# STEP BUY STEP FEEDING LIVE



## crazy (Jan 6, 2006)

kkk so there r a right way to do things and a wrong if u wanna feed live there is a right way to freakin do it live isnt all bad vecause that is basically what silversides r!!! personally i used to feed my redtail catfish only live and he still grew meaning there is som nutrional value( and all u fucks that say they have no nutrianl value r WRONG) but they are right in some ways there is very liltle nutrional value cause my cat still grew!!! SO HERe is a step by step way to healthy live fish

STEP 1. go to like walmart or a target and buy 2 55 gallon plastic trash can

Step 2. put one trash can insid the other one so they dont crack from the sunn

STEP 3. Fill with either cycled water from ur tank or fill with hose water and put in some prime as directed on the bottle

Step 4. find ur self a filter that will cycle the water some what, but it dosent have to be cycling all the water cause the fish will be fed to other fish anyway

Step5. put an airston ath the bottom of the can

Step 6. let everything cycle for about a week

Step 7. go to ur local bait shop and buy like 75 bait minows or like petco and buy like 100 comets

Step 8. dont be fuckin stupid and out this setup inside ur hpuse or out in the sunn u want the water really cold

Feeding ur feeders a proper Diet to help out ur predator  
go to ur lfs and buy chiclid gold babby pellets to feed them u also shold throw in algae disks. feed them like 3 times daily so the get big and fat so they get gut loaded with essential vitamins a caroteine

TAKE ALL DEAD FISH OUT THE WILL FLOAT UP TO THE TOP AND TURN WHITE CAUSE OF THE BUBLES!!!!!!

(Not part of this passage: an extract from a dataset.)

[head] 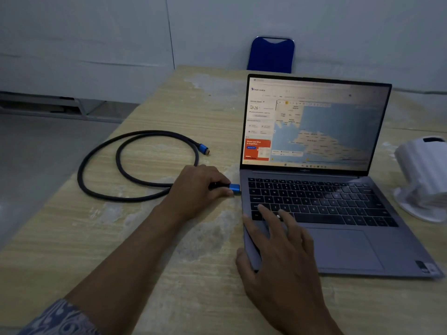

i have used this setup for a while and feeding them ur feeders properly will make them really quite healthy for ur fish

SO U f*ck ALL U THAT SAY FEEDERS R BAD 
i have tested this on all my fish and it works

THIS SHOULD HELP AGAINST DIESE TO I ALWAYS DOSE MY FEEDER BARREL WITH MELAFIX IT REALLY HELPS


----------



## steve1337 (Oct 25, 2005)

nice little article.

If you left out the "f*ck" words it would sound better though...


----------



## Winkyee (Feb 17, 2003)

crazy said:


> kkk so there r a right way to do things and a wrong if u wanna feed live there is a right way to freakin do it live isnt all bad vecause that is basically what silversides r!!! personally i used to feed my redtail catfish only live and he still grew meaning there is som nutrional value( and all u fucks that say they have no nutrianl value r WRONG) but they are right in some ways there is very liltle nutrional value cause my cat still grew!!! SO HERe is a step by step way to healthy live fish
> 
> STEP 1. go to like walmart or a target and buy 2 55 gallon plastic trash can
> 
> ...


----------



## therizman1 (Jan 6, 2006)

It usually helps to spell words out completely and correctly... but maybe thats just me...


----------



## Dawgz (Aug 18, 2005)

why the hell are u soo pissed at someone elses comment online? as you would say "CALM THE f*ck DOWN"


----------



## Blacklotus (Aug 19, 2005)

Your post may have been informative except for your obvious illiteracy,and your abusive behavior towards the other members of this site. If you want to make yourself appear knowledgeable, you may want to first buy a dictionary and learn how to spell. You may also want to purchase a bar of soap to clean up your act. Remember there are adults on this site to.


----------



## crazy (Jan 6, 2006)

Blacklotus said:


> Your post may have been informative except for your obvious illiteracy,and your abusive behavior towards the other members of this site. If you want to make yourself appear knowledgeable, you may want to first buy a dictionary and learn how to spell. You may also want to purchase a bar of soap to clean up your act. Remember there are adults on this site to.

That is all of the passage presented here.